Miscarriage and Loss During COVID-19

I realized if I didn’t tell anyone, no one would ever know.

I was three months pregnant when I started to miscarry. My pregnancy was too far along, and my symptoms were solely abdominal pain. Natural miscarriage was unlikely and not happening, so I needed to have a surgical D&C. I was relieved to hear the doctor say that because I was 12 weeks pregnant, this would be less psychologically traumatic for me.
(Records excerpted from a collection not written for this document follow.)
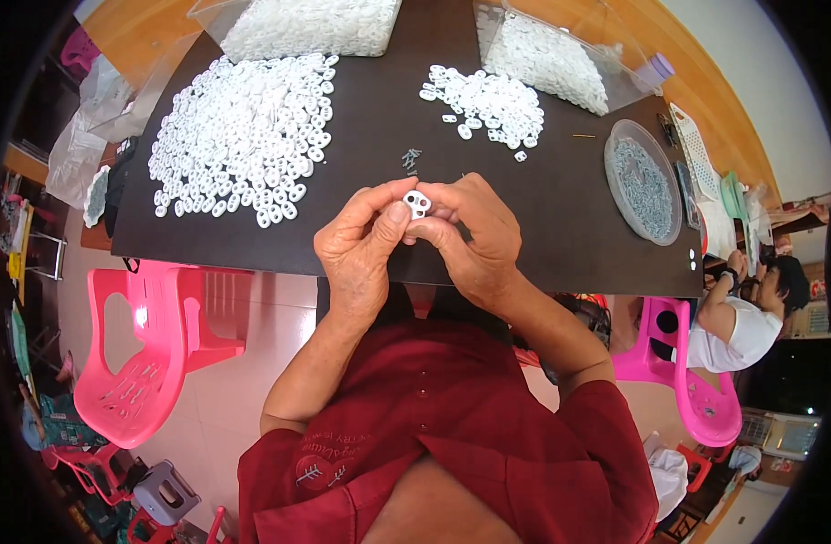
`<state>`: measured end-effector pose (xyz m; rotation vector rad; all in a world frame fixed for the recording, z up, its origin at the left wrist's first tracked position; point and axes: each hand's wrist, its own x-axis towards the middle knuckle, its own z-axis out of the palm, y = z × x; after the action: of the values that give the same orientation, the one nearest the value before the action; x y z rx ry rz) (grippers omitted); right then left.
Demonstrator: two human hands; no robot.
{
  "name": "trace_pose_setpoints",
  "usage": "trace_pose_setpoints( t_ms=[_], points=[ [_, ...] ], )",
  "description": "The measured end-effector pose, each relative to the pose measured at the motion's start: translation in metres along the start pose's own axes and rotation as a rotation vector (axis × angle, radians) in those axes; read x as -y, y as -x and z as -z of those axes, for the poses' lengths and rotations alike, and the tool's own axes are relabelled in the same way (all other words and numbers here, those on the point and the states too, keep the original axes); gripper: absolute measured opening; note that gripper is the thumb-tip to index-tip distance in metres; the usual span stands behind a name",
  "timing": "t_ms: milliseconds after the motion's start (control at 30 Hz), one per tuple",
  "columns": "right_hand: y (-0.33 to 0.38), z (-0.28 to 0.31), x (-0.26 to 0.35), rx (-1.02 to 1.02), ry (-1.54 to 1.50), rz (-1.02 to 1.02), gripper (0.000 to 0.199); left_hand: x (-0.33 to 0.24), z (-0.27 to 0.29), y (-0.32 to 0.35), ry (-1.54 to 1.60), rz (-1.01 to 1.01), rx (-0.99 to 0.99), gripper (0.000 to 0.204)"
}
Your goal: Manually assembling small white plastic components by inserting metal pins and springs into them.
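Over the table's near edge, my left hand and my right hand meet fingertip to fingertip. Between them they pinch a small white plastic piece with dark holes. Both thumbs press near its lower side, and the fingers behind it are partly hidden. Just beyond my fingertips lies a little heap of grey screws. Left of my hands spreads a large pile of white oval plastic pieces with holes. A smaller pile of white pieces sits farther off to the right.
Clear bins of white pieces stand at the back of the dark table. A round tub of screws is at the right. Pink chairs flank me; another person sits at the far right.
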<state>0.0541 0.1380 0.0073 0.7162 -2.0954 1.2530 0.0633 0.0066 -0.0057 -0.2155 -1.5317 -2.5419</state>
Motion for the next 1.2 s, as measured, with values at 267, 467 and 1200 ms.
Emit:
trace_pose_setpoints(
  t_ms=[267,467,1200],
  points=[
    [-0.004,-0.003,0.006,-0.014,-0.009,0.082,0.029,0.011,-0.003,0.005,0.022,-0.175,-0.043,0.017],
    [-0.003,-0.006,0.003,-0.015,-0.010,0.105,0.028,0.010,-0.008,0.009,0.004,-0.200,-0.093,0.016],
    [-0.002,-0.011,-0.002,-0.100,0.173,0.358,0.020,0.013,-0.019,0.014,-0.136,-0.301,-0.132,0.016]
  ],
)
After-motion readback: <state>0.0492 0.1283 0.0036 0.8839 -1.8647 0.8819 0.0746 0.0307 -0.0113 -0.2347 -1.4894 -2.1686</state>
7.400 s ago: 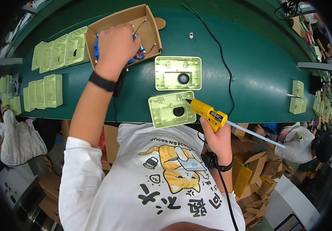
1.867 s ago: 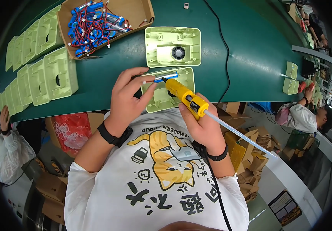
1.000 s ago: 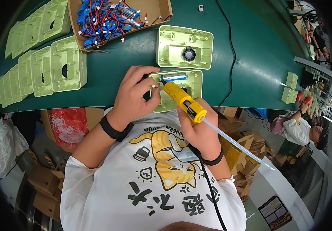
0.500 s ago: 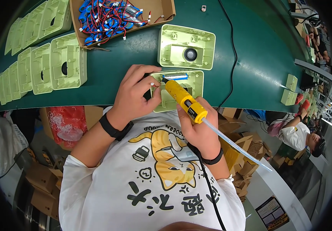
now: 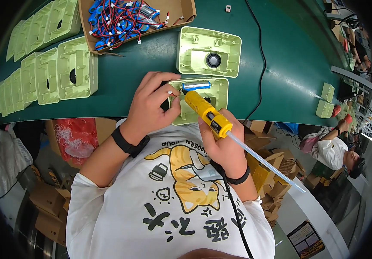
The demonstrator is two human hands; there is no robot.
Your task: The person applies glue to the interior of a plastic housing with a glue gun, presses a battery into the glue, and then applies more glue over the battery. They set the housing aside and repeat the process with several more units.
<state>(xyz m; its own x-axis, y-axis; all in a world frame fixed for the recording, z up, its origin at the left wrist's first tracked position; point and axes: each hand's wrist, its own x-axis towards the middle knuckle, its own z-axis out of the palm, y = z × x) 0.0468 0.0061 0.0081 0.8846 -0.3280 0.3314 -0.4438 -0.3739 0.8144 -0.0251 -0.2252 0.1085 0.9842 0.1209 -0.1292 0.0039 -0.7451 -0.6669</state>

This was not my first miscarriage. I had a surgical D&C at three months of pregnancy in my first pregnancy. Same situation, same sorrow and loss. And yet, this time is different. I have a wonderful, vibrant 21-month-old baby girl, whom my husband and I were blessed to have between these two miscarriages — Baruch HaShem — and, of course, a loving dog, Judy, whom we adopted right after my first miscarriage.

But this time was also different because I realized in the COVID/post-COVID limbo we are living in, if I didn’t tell anyone about my miscarriage, no one would find out. For those experiencing miscarriage, this is often the case because it is such an ambiguous loss, which can be painful, lonely and confusing. But somehow, the isolation felt even more heightened now.
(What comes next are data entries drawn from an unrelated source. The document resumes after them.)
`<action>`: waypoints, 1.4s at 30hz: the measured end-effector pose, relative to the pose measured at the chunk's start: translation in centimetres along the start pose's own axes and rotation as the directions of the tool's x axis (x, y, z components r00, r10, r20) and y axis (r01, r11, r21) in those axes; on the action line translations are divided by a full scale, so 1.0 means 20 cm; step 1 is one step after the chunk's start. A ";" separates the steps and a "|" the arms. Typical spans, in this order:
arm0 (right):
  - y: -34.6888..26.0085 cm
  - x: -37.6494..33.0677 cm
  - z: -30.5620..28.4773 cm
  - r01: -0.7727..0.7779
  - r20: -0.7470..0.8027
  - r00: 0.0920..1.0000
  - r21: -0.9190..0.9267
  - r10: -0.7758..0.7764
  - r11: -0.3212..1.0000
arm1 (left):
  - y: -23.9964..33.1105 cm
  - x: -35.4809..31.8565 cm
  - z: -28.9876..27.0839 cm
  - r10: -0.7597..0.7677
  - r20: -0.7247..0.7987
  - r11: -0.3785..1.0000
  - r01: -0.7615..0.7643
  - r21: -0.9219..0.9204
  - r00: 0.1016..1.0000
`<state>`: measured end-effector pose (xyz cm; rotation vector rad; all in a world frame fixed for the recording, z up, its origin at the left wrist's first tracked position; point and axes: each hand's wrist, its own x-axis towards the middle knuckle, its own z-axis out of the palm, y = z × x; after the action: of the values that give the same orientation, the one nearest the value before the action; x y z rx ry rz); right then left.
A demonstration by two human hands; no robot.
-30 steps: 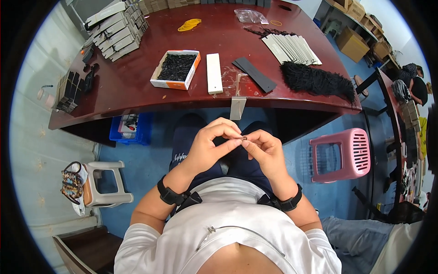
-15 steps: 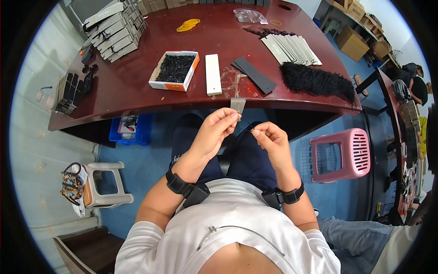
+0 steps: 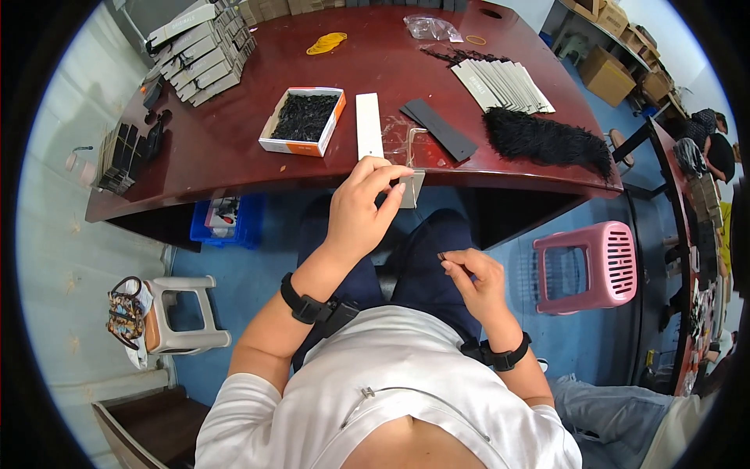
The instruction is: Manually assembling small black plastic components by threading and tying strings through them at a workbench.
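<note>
Surrounding left hand (image 3: 361, 207): reddish table (image 3: 215, 129), blue floor (image 3: 246, 285).

Wearer's outfit, clock positions taken from centre of view. White top (image 3: 375, 356), short-sleeved, at 6 o'clock; soft creases across the front, plain sleeve hems at 7 and near 5 o'clock, rounded open neckline. Thin dark cord (image 3: 394, 388) curves over the chest at 6 o'clock, with a small metallic clasp (image 3: 368, 392) toward its left end. Trousers (image 3: 426, 285) dark navy, matte. Left wrist, 8 o'clock: black strap (image 3: 293, 293) bearing an angular black module (image 3: 340, 319). Right wrist, between 4 and 5 o'clock: similar black band (image 3: 516, 356), smaller part of its housing visible.
</note>
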<state>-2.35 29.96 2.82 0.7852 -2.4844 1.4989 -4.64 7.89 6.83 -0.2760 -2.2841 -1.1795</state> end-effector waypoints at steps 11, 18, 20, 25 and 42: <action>-0.05 0.01 0.00 0.014 0.097 0.995 0.125 -0.026 0.992 | 0.01 0.00 0.00 0.115 0.023 0.970 -0.117 0.213 0.993; -0.06 0.00 0.00 -0.030 0.111 0.994 0.131 0.015 0.991 | 0.01 0.02 0.00 0.116 0.014 0.966 -0.116 0.229 0.993; -0.06 0.00 0.01 -0.030 0.107 0.994 0.130 0.016 0.991 | 0.01 0.02 0.00 0.127 0.014 0.963 -0.127 0.237 0.992; -0.05 0.00 0.02 -0.018 0.111 0.994 0.139 0.002 0.990 | 0.03 0.00 -0.01 0.156 0.036 0.945 -0.160 0.284 0.987; -0.07 -0.04 -0.05 0.008 0.005 1.000 0.112 -0.008 0.994 | 0.02 -0.08 0.02 -0.119 0.080 0.976 0.131 -0.174 0.990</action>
<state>-1.18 30.60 4.04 0.8172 -2.4156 1.6478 -3.28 8.63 6.07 -0.2466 -2.2853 -1.4648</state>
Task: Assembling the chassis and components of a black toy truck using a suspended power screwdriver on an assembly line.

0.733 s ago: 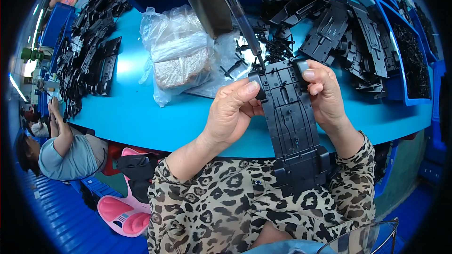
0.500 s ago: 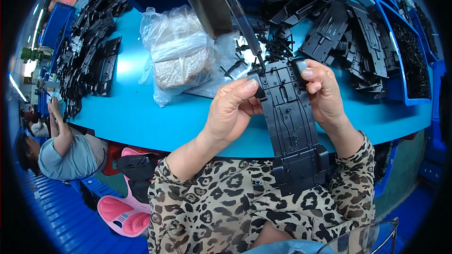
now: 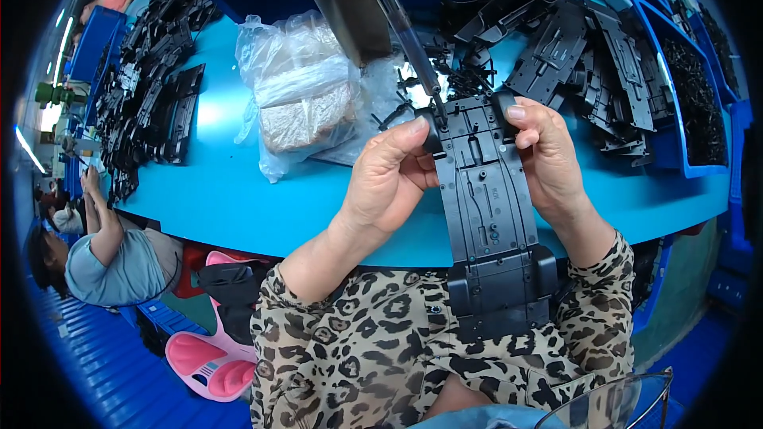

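Both hands up over the near edge of the blue surface (image 3: pixel 238 199). My left hand (image 3: pixel 389 183) grips the left side of a long black plastic chassis plate (image 3: pixel 486 206), thumb pressed near its far end. My right hand (image 3: pixel 548 159) clamps the right side, fingers curled over the top corner. Plate held lengthwise, its near end over my lap. A hanging screwdriver (image 3: pixel 405 28) meets the plate's far left corner. Clear plastic bag (image 3: pixel 302 95) lies behind the left hand. Black parts heaped at the far right corner (image 3: pixel 588 56) and left edge (image 3: pixel 151 87).
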Motion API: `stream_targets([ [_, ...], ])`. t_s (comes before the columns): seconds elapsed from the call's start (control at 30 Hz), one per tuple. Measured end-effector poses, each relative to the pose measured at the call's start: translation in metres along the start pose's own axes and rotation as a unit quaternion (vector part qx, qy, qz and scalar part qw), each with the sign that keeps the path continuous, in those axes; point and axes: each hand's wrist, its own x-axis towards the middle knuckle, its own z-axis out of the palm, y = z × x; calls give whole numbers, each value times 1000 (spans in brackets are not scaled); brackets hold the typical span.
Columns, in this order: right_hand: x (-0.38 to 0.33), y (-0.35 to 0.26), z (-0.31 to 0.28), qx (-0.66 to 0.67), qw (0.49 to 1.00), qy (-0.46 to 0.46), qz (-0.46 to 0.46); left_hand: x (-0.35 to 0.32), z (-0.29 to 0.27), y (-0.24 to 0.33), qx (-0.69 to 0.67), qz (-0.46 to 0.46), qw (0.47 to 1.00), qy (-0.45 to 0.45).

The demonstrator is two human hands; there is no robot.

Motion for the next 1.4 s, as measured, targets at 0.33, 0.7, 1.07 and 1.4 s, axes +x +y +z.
stream_targets([
  [0.33,3,1,3,-26,999,42,7,5,-5,3,-64,-1,997,-33],
  [0.7,13,0,1,-15,996,76,42,12,-3,6,-92,-21,996,8],
  [1.07,21,3,-2,5,991,120,57,12,4,12,-74,-28,996,34],
  [1.4,20,-1,3,17,989,127,74,9,9,13,-82,-22,996,11],
])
With my first miscarriage and D&C, I chose to tell my entire congregation a week post-surgery —  from the bima while giving my Rosh Hashanah drasha. I did so because it was on my heart and soul, because I wanted my shul family to know and because I wanted to decrease the stigma. It was an excruciating time — vulnerable and heart-wrenching. I didn’t feel like myself for weeks. I didn’t want to go out or talk to anyone. But because I am pulpit clergy and it was the holiest time of the year, I decided to face my pain and try to humbly offer it up with love and hope. That’s part of our spiritual work at the Chagim.
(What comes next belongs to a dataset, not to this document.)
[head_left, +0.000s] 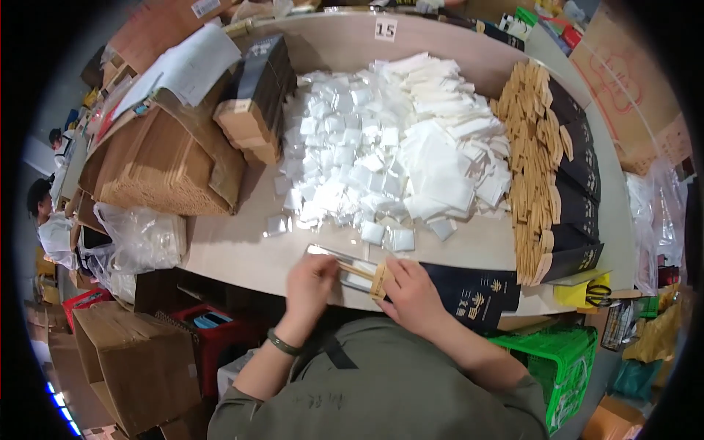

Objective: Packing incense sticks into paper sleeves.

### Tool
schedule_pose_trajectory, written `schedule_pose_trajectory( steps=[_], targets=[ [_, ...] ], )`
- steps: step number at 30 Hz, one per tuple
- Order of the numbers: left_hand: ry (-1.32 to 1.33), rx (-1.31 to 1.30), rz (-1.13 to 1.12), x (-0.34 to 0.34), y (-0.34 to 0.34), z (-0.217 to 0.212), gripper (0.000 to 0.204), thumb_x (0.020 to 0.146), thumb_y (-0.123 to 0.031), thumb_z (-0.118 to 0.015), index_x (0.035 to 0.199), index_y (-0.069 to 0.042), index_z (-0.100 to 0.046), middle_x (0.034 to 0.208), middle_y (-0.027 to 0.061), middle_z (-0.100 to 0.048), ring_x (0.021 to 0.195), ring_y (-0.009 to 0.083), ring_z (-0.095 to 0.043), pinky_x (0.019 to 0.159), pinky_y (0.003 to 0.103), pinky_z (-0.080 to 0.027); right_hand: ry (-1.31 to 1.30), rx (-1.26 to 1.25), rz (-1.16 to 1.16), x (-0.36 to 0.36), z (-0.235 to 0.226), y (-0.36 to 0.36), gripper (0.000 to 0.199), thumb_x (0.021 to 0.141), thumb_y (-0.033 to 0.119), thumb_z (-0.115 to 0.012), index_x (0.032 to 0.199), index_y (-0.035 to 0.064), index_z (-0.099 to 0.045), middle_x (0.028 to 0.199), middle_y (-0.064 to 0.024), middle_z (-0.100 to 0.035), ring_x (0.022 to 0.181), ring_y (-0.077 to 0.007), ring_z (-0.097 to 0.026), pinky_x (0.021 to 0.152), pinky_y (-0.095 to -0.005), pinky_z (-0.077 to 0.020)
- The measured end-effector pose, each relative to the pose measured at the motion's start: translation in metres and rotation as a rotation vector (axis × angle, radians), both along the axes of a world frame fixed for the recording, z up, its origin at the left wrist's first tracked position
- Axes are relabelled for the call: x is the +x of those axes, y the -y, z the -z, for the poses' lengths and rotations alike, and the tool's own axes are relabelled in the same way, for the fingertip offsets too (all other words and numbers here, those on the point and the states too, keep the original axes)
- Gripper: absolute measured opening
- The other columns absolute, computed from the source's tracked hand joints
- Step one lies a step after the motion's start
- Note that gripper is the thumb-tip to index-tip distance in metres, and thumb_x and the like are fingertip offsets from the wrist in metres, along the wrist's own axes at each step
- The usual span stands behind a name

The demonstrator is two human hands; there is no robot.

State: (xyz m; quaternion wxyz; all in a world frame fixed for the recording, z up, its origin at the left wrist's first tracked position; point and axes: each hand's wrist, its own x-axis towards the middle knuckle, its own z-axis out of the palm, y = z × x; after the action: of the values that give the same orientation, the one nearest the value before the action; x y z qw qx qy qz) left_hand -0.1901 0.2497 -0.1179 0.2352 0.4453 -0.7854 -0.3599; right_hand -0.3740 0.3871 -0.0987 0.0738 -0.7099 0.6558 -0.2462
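Note:
My left hand point(312, 282) is closed at the near edge of the table, gripping one end of some thin wooden sticks point(357, 272) that look like chopsticks. A clear-wrapped white strip point(355, 281) lies alongside them. The other end of the sticks meets the brown mouth of a black paper sleeve point(469, 293) with gold print. My right hand point(413, 293) is closed on that mouth; its fingers hide part of the opening. How far the sticks reach inside cannot be seen. Beyond my hands lie a heap of small white square packets point(341, 158) and a pile of white folded napkins point(440, 169).
A long row of brown-ended black sleeves point(576, 169) lines the right side. At left stand a stack of black sleeves point(257, 88) and an open carton point(161, 158) packed with brown sheets. A green crate point(557, 374) is below right; cardboard boxes point(136, 367) are below left.

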Motion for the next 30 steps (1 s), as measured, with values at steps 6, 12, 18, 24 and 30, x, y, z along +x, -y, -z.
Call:
schedule_pose_trajectory(
  steps=[6, 12, 18, 24, 30],
  targets=[
    [-0.123, 0.288, 0.533, -0.016, -0.035, -0.011, 0.053, 0.089, -0.019, -0.07, 0.134, -0.001, -0.05, 0.109, 0.0185, -0.064, 0.098, 0.0326, -0.064, 0.089, 0.04, -0.051, 0.017, -0.076, -0.051, -0.004, 0.013, -0.007, 0.039, 0.067, 0.017, -0.073, 0.103, 0.0041, -0.063, 0.119, -0.0205, -0.058, 0.108, -0.0382, -0.057, 0.092, -0.0457, -0.0484],
    [0.281, -0.574, 0.6, 0.013, -0.003, -0.023, 0.06, 0.073, -0.033, -0.079, 0.124, -0.009, -0.058, 0.111, 0.0134, -0.062, 0.105, 0.0301, -0.062, 0.082, 0.039, -0.051, -0.021, 0.042, -0.259, 0.002, -0.035, -0.003, 0.02, 0.075, 0.02, -0.071, 0.092, 0.0113, -0.065, 0.095, -0.0161, -0.059, 0.09, -0.0351, -0.061, 0.074, -0.0454, -0.0512],
    [0.37, 0.136, 0.348, 0.009, 0.0, -0.041, 0.047, 0.077, -0.043, -0.075, 0.1, -0.005, -0.059, 0.091, 0.0165, -0.066, 0.088, 0.04, -0.064, 0.075, 0.046, -0.051, -0.198, 0.018, 0.179, -0.169, -0.113, -0.01, 0.013, 0.071, 0.021, -0.075, 0.069, 0.0106, -0.067, 0.1, -0.0139, -0.063, 0.091, -0.0344, -0.06, 0.073, -0.0455, -0.05],
    [-0.024, 0.386, 0.941, -0.027, -0.056, -0.003, 0.058, 0.081, -0.036, -0.074, 0.124, -0.003, -0.054, 0.12, 0.0201, -0.053, 0.104, 0.0342, -0.059, 0.089, 0.04, -0.049, 0.244, 0.23, -0.266, -0.088, -0.02, -0.035, 0.051, 0.07, 0.038, -0.082, 0.101, 0.0015, -0.063, 0.11, -0.0237, -0.061, 0.109, -0.0386, -0.059, 0.093, -0.0462, -0.0474],
    [0.018, 0.564, 0.661, -0.018, -0.043, -0.029, 0.034, 0.075, -0.029, -0.074, 0.094, -0.003, -0.061, 0.079, 0.014, -0.063, 0.079, 0.0315, -0.064, 0.073, 0.041, -0.052, -0.132, 0.047, -0.119, -0.045, 0.007, -0.016, 0.029, 0.08, 0.032, -0.068, 0.086, 0.0038, -0.064, 0.085, -0.017, -0.062, 0.081, -0.0387, -0.063, 0.068, -0.0447, -0.0515]
  ],
)
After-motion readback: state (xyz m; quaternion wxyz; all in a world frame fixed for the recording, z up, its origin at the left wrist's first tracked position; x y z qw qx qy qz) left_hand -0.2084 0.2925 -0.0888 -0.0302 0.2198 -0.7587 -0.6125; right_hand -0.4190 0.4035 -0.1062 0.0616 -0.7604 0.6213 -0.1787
Right now, though, we aren’t giving drashot. We aren’t even gathering as a full community. We are thrilled to be in the process of “reopening.” But even if I wasn’t clergy, even if I didn’t feel comfortable sharing with my whole shul, the intimate Shabbat meals, casual social gatherings and run-ins in the local grocery store are also not happening. If I don’t actively email, text, call and reach out at the exact moment when I am most inclined to curl up in a ball and hide, then my husband, small nuclear family and I will go at this largely alone.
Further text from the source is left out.